About Us (Student Directions)
Create an index card (or 1/2 sheet of paper) with the following information:


Walk around the room with your index card and share with classmates. When you find an item to which both of you agree, sign your initials by that item on each others’ cards.

Small Group Formation and Work
Return to your area and look at the initials on your card. Look for which initials are most frequently written on your card. Form groups of three based on who has the most in common with you.

In your group, discuss your card and create a Venn Diagram to discover how you are similar to each other member of your group and how you are unique.

Create a team poster with symbols to represent the similar/unique qualities of your group. Organize the pictures/symbols into an artistic poster to represent your similarities and differences. Add a title that fits as a summary or concept for your team and add artistic signatures (see below)* of each member.

Discuss in your group: What does this mean? Why did we choose that title and those symbols? Why is it important to know how we are alike and how we are unique? How do similarities and differences help us?

Prepare to present the information to the class so that everyone in your group speaks to explain your symbols’ connections to what is similar and unique among your group members.

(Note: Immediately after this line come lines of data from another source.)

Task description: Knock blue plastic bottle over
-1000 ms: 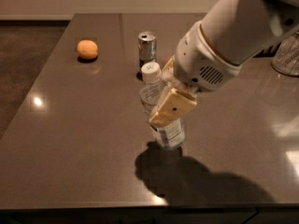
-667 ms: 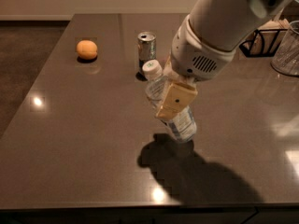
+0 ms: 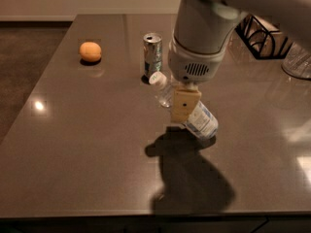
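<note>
Brown table (image 3: 87,140); gripper (image 3: 185,107) at tilted blue plastic bottle (image 3: 202,123), label unreadable.

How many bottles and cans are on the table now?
2. The blue plastic bottle lies tilted near the middle of the table, with the gripper at its middle. The silver can stands upright just behind its cap. The arm may hide others.

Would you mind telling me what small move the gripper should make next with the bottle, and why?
Probably a short push down and toward the can. The bottle leans steeply with its cap pointing at the can, but it does not seem to lie flat on the table yet. The gripper sits right at its middle, so a small nudge should finish it.
</note>
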Available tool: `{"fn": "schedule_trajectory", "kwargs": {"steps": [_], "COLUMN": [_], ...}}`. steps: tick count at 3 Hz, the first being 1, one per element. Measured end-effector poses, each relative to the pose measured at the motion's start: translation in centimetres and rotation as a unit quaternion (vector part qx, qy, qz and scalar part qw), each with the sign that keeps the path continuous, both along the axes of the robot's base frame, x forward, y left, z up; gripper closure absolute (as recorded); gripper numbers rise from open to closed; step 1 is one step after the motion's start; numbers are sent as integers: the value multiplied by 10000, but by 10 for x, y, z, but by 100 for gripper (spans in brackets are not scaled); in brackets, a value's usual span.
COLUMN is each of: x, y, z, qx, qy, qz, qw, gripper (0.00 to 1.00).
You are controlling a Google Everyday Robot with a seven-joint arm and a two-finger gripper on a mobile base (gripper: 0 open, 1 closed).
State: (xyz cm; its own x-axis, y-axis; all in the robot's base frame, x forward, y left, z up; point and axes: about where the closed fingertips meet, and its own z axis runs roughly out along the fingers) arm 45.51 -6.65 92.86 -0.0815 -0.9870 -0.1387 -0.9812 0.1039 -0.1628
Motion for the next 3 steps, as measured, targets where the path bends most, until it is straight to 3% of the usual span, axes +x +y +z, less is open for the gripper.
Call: {"fn": "schedule_trajectory", "kwargs": {"steps": [1,3], "x": [10,20], "y": [-3,1], "z": [-13,-38], "qx": [-313,-541], "qy": [-37,8], "qz": [-22,-50], "qw": [9995,9985], "gripper": [100,61]}}
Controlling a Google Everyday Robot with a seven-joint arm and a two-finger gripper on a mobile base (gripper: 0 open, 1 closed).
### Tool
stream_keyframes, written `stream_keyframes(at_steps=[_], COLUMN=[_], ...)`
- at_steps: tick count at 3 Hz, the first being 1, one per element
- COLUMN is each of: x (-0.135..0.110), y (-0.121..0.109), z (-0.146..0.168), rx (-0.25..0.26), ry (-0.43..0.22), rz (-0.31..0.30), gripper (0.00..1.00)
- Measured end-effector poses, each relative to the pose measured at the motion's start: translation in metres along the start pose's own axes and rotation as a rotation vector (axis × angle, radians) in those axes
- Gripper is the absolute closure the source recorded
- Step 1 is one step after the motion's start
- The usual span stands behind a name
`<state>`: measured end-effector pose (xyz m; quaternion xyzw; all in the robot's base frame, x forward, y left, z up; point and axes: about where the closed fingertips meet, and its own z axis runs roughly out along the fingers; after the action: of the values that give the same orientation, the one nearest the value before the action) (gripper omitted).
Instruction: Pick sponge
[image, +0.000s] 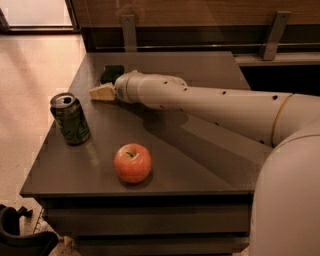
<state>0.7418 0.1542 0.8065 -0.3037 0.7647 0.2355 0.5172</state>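
Observation:
The sponge (112, 73) is a small dark green block lying on the dark table (200, 150) near its far left part. My gripper (101, 92) is pale yellow and blocky, at the end of the white arm that reaches across the table from the right. It hovers just in front of the sponge, a little nearer the camera and to its left, apart from it. Only the sponge's dark top shows.
A green drink can (70, 119) stands upright at the table's left edge, in front of the gripper. A red apple (132, 163) lies near the front edge. A wooden wall with metal brackets (129, 31) runs behind the table. Tiled floor lies to the left.

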Motion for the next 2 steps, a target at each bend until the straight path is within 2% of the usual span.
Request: stream_keyframes(at_steps=[2], x=[-0.0034], y=[0.0001], z=[-0.0008], rx=[0.0], ry=[0.0], rz=[0.001], gripper=[0.62])
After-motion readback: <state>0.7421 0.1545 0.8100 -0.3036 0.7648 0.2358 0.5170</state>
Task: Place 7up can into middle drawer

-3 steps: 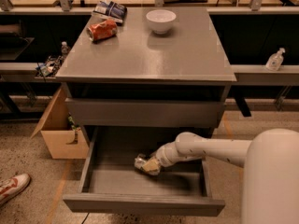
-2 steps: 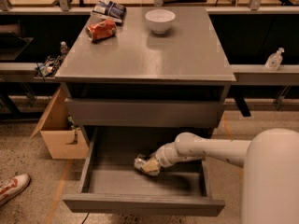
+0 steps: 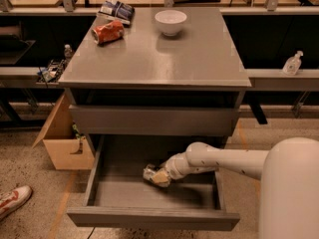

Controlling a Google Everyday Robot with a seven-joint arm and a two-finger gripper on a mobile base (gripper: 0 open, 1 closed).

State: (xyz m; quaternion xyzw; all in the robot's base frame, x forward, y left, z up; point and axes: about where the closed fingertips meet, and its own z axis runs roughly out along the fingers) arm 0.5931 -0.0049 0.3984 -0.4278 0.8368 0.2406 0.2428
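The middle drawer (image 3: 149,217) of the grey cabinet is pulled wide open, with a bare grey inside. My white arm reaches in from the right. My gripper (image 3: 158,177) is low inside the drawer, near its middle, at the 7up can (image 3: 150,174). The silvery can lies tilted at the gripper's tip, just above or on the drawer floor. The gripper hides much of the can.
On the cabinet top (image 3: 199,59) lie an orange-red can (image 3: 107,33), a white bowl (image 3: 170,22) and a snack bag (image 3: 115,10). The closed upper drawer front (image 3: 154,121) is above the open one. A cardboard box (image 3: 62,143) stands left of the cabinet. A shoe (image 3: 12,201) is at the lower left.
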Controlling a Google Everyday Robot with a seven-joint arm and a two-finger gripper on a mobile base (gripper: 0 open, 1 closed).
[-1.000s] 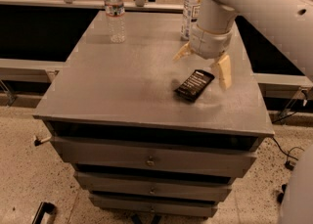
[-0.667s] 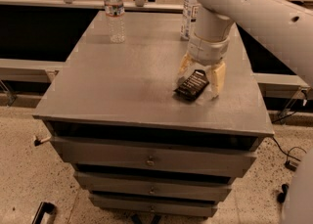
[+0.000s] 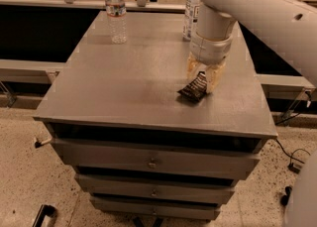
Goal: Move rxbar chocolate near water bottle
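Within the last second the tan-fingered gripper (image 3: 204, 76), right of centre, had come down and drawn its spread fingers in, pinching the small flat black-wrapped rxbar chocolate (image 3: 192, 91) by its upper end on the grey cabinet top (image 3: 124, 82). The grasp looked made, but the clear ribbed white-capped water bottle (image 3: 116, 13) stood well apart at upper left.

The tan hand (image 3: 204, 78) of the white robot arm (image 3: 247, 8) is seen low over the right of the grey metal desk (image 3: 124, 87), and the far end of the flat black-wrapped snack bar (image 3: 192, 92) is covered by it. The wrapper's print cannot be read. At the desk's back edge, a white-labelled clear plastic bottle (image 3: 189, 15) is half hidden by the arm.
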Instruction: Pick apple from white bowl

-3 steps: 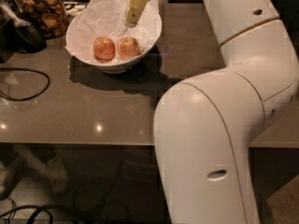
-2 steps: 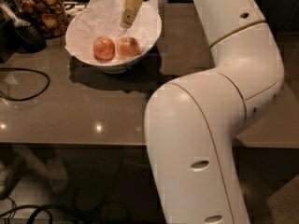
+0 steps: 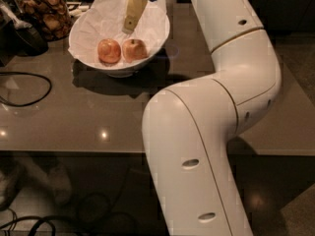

Presentation and Reflection
Each group plans a presentation to explain their poster and discussions. Everyone must speak to explain part of their poster. (Student Talkers Idea from Peter Pappas http://peterpappas.blogs.com/copy_paste/2010/08/first-day-school-engage-problem-solve-how-to-get-students-thinking.html)

During presentations, students listen. After each presentation, students ask questions relevant to the topic and concept to which the presenters respond.

Students reflect on group and individual process, product, and participation. (https://docs.google.com/View?id=dg9d35kb_369d732k3f2)


Posters:



Results
In a matter of a few days, students have jumped right into learning and thinking together, applying the procedures required to be successful in school without a drill into Here are the Rules. Students have listened, read, written, discussed, shared, collaborated, designed, spoken, presented, and reflected in a fun activity that transports them from summer to school. It’s now October, and students are still looking at and talking about their posters which hang along the locker hallway.

What strategies do you use for Back To School?

*
Sample Artist Signature for Sally Fischer
Can you see "S" and "fish+er" ?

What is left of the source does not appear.